**WHAT YOU WILL DO**
Transcribe the material from its first line onward, ending with the line that contains "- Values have" and adding nothing beyond it.

**SOURCE DATA**

####################

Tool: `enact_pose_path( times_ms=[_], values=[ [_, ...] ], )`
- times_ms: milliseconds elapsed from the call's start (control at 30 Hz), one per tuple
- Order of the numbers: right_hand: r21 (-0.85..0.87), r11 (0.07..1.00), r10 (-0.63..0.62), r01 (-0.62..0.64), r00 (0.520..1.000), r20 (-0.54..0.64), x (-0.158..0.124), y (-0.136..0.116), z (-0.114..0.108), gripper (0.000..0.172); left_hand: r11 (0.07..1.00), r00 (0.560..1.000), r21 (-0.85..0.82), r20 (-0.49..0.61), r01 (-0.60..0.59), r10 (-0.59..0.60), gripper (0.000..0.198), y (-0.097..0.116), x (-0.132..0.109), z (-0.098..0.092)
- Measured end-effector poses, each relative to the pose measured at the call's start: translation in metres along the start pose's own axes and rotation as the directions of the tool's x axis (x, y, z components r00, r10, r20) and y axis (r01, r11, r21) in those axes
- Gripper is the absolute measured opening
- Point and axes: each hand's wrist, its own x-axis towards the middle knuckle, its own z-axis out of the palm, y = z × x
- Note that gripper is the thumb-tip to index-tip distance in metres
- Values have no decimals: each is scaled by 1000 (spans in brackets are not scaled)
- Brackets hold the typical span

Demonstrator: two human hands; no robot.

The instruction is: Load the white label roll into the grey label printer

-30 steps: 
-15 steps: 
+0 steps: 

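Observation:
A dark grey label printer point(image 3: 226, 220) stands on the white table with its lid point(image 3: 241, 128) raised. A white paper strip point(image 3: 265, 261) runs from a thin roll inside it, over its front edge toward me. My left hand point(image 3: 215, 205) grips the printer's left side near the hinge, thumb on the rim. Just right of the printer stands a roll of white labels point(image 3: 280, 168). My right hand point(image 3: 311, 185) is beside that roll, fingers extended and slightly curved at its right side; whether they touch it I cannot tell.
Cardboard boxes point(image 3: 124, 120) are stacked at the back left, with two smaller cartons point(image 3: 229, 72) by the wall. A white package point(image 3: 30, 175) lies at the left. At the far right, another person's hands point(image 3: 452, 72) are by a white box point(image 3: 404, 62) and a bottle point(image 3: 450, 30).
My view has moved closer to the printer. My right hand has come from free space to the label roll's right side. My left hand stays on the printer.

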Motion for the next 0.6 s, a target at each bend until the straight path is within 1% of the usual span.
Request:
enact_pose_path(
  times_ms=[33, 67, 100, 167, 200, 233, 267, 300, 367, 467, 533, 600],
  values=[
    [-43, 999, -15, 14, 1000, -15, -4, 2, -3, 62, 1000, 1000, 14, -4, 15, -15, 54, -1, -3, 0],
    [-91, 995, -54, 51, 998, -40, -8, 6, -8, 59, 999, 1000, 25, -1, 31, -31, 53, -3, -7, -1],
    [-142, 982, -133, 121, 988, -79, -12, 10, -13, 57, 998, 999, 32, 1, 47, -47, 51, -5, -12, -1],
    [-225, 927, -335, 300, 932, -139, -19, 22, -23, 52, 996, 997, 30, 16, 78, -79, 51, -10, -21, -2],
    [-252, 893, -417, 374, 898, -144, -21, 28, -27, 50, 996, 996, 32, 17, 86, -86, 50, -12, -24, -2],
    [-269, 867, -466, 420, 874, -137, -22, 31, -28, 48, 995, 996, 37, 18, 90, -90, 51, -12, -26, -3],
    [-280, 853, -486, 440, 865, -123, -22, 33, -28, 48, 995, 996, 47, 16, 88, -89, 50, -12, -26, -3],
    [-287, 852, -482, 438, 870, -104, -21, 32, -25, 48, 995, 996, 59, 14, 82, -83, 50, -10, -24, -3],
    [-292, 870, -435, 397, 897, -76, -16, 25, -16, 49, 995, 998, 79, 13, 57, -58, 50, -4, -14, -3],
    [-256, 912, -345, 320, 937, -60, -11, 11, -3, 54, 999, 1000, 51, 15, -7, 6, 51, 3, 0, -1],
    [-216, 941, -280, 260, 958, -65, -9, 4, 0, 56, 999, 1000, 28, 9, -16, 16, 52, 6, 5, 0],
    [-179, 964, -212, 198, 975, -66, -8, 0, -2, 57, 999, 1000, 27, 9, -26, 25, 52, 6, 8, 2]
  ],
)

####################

**RESPONSE AREA**
Tool: `enact_pose_path( times_ms=[_], values=[ [_, ...] ], )`
- times_ms: milliseconds elapsed from the call's start (control at 30 Hz), one per tuple
- Order of the numbers: right_hand: r21 (-0.85..0.87), r11 (0.07..1.00), r10 (-0.63..0.62), r01 (-0.62..0.64), r00 (0.520..1.000), r20 (-0.54..0.64), x (-0.158..0.124), y (-0.136..0.116), z (-0.114..0.108), gripper (0.000..0.172); left_hand: r11 (0.07..1.00), r00 (0.560..1.000), r21 (-0.85..0.82), r20 (-0.49..0.61), r01 (-0.60..0.59), r10 (-0.59..0.60), gripper (0.000..0.198), y (-0.097..0.116), x (-0.132..0.109), z (-0.098..0.092)
- Measured end-effector poses, each relative to the pose measured at the call's start: translation in metres along the start pose's own axes and rotation as the directions of the tool's x axis (x, y, z components r00, r10, r20) and y axis (r01, r11, r21) in those axes
- Gripper is the absolute measured opening
- Point and axes: each hand's wrist, its own x-axis towards the middle knuckle, its own z-axis out of the palm, y = z × x
- Note that gripper is the thumb-tip to index-tip distance in metres
- Values have no decimals: each is scaled by 1000 (spans in brackets are not scaled)

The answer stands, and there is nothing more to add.